Problem
Pictures aside, return every line below exactly as written.

--- --- ---

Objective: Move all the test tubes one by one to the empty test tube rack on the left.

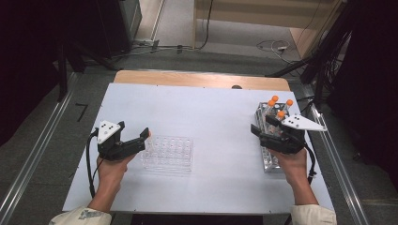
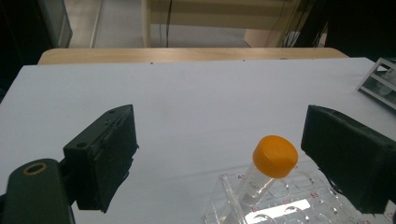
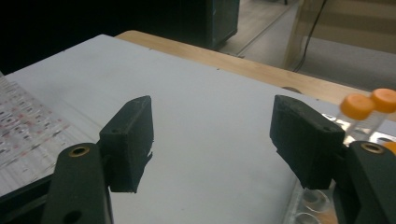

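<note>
White table (image 1: 211, 112), orange-capped tube (image 2: 268, 168) racked between open left tongs (image 2: 219, 158) (untouched), right tongs (image 3: 212, 140) open

My left gripper (image 1: 141, 136) is black, its plate white with black dots. The tube (image 2: 266, 173) is clear with an orange cap, its rack (image 1: 168, 153) transparent on the white table (image 1: 206, 112).
</note>
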Tool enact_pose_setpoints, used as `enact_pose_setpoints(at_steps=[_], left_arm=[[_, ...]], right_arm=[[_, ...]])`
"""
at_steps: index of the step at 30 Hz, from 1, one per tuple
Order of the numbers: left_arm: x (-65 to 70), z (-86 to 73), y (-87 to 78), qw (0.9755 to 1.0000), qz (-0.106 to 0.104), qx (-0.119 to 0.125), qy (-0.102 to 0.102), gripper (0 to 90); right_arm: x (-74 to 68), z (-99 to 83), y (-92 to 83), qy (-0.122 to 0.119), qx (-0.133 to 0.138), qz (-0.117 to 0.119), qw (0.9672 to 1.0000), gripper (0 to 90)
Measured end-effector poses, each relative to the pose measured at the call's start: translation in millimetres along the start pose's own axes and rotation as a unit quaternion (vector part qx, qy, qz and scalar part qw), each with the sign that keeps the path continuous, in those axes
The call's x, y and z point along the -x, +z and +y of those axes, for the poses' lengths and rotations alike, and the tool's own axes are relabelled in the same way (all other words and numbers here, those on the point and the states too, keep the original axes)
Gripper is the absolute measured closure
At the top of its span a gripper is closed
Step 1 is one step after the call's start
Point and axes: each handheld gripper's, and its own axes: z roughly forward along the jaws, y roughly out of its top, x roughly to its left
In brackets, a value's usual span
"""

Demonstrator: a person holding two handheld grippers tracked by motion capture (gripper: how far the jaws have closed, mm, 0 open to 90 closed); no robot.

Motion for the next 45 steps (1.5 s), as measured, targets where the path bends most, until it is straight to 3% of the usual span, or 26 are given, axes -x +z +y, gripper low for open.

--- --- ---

Answer to the problem
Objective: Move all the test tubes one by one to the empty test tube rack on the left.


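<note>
White table (image 1: 211, 112), orange-capped tube (image 2: 268, 168) racked between open left tongs (image 2: 219, 158) (untouched), right tongs (image 3: 212, 140) open

My left gripper (image 1: 141, 136) is black, its plate white with black dots. The tube (image 2: 266, 173) is clear with an orange cap, its rack (image 1: 168, 153) transparent on the white table (image 1: 206, 112).
</note>
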Tool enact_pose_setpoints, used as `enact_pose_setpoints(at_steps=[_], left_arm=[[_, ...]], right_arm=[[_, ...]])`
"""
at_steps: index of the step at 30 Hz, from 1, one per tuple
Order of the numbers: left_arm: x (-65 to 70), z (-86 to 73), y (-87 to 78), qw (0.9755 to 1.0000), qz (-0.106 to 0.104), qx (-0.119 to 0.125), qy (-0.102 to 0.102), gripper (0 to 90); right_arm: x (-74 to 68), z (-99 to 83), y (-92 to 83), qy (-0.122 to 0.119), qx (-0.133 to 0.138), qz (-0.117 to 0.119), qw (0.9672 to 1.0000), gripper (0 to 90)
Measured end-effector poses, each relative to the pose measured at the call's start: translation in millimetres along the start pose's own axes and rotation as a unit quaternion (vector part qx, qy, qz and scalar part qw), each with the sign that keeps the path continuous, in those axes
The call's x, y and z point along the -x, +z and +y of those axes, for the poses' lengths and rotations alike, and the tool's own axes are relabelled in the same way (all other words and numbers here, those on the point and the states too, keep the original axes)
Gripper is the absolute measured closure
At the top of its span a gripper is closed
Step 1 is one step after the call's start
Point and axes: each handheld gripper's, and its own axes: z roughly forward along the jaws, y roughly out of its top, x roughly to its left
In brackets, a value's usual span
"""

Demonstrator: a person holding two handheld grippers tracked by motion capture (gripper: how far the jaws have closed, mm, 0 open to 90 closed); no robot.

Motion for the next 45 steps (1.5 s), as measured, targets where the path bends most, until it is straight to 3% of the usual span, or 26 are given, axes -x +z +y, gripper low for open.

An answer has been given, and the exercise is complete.